**EXERCISE GOAL**
Down to the last line, restate the material below exactly.

**INPUT DATA**
---

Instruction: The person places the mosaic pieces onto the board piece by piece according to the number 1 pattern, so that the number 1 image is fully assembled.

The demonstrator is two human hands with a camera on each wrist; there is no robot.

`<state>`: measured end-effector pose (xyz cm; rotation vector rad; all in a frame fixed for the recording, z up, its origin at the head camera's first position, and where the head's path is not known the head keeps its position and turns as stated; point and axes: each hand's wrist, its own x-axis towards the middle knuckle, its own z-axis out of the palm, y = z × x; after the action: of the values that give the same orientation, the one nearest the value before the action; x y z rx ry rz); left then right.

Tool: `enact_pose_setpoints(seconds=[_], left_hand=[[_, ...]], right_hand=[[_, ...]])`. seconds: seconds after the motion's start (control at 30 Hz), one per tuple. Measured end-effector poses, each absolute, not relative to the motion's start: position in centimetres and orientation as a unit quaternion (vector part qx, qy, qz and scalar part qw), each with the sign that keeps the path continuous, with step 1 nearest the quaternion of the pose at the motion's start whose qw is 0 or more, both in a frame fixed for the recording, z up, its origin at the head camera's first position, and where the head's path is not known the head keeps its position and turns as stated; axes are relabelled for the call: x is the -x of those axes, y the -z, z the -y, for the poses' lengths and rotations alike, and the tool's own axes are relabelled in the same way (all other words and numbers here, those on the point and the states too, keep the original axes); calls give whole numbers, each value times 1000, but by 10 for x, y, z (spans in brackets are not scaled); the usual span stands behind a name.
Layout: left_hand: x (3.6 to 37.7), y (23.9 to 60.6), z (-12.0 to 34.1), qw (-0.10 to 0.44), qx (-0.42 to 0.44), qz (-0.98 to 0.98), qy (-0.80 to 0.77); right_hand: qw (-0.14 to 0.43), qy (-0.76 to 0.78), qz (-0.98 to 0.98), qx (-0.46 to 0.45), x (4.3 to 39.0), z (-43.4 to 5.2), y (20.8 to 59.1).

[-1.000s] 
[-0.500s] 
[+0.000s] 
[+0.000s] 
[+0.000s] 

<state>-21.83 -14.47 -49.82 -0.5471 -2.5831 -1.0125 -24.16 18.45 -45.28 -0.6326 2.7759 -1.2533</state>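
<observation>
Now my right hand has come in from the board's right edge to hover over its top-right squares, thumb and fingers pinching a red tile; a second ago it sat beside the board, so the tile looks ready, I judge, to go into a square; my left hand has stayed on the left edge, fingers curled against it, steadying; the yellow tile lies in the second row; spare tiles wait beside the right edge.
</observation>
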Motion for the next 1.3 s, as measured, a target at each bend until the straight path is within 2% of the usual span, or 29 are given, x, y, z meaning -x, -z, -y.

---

**SOLUTION TO THE EXERCISE**
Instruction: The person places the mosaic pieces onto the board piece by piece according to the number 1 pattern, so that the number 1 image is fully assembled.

The demonstrator is two human hands with a camera on each wrist; there is no robot.

`<state>`: measured end-effector pose (xyz cm; rotation vector rad; all in a frame fixed for the recording, z up, its origin at the head camera's first position, and where the head's path is not known the head keeps its position and turns as stated; point and axes: each hand's wrist, its own x-axis towards the middle knuckle, its own z-axis out of the palm, y = z × x; after the action: of the values that give the same orientation, the one nearest the value before the action; x y z rx ry rz); left then right.

Tool: `enact_pose_setpoints(seconds=[_], left_hand=[[_, ...]], right_hand=[[_, ...]])`. seconds: seconds after the motion's start (control at 30 Hz), one per tuple. Measured end-effector poses, each absolute, not relative to the motion's start: position in centimetres and orientation as a unit quaternion (vector part qx, qy, qz and scalar part qw), each with the sign that keeps the path continuous, with step 1 nearest the quaternion of the pose at the motion's start whose qw is 0 or more, both in a frame fixed for the recording, z up, its origin at the head camera's first position, and where the head's path is not known the head keeps its position and turns as stated; axes are relabelled for the call: x is the -x of those axes, y the -z, z the -y, for the poses' lengths and rotations alike, and the tool's own axes are relabelled in the same way (all other words and numbers here, those on the point and the states too, keep the original axes); calls give whole numbers, each value times 1000, but by 10 for x, y, z (spans in brackets are not scaled); the usual span stands behind a name.
Layout: left_hand: x (3.6 to 37.7), y (23.9 to 60.6), z (-12.0 to 34.1), qw (-0.10 to 0.44), qx (-0.42 to 0.44), qz (-0.98 to 0.98), qy (-0.80 to 0.77); right_hand: qw (-0.14 to 0.43), qy (-0.76 to 0.78), qz (-0.98 to 0.98), qx (-0.46 to 0.45), x (4.3 to 39.0), z (-43.4 to 5.2), y (20.8 to 59.1).

[-1.000s] 
[-0.500s] 
[+0.000s] 
[+0.000s] 
[+0.000s] 

<state>-21.83 -14.47 -49.82 -0.5471 -2.5831 -1.0125 -24.16 18.45 -45.28 -0.6326 2.7759 -1.2533</state>
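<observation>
Now my right hand has come in from the board's right edge to hover over its top-right squares, thumb and fingers pinching a red tile; a second ago it sat beside the board, so the tile looks ready, I judge, to go into a square; my left hand has stayed on the left edge, fingers curled against it, steadying; the yellow tile lies in the second row; spare tiles wait beside the right edge.
</observation>
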Motion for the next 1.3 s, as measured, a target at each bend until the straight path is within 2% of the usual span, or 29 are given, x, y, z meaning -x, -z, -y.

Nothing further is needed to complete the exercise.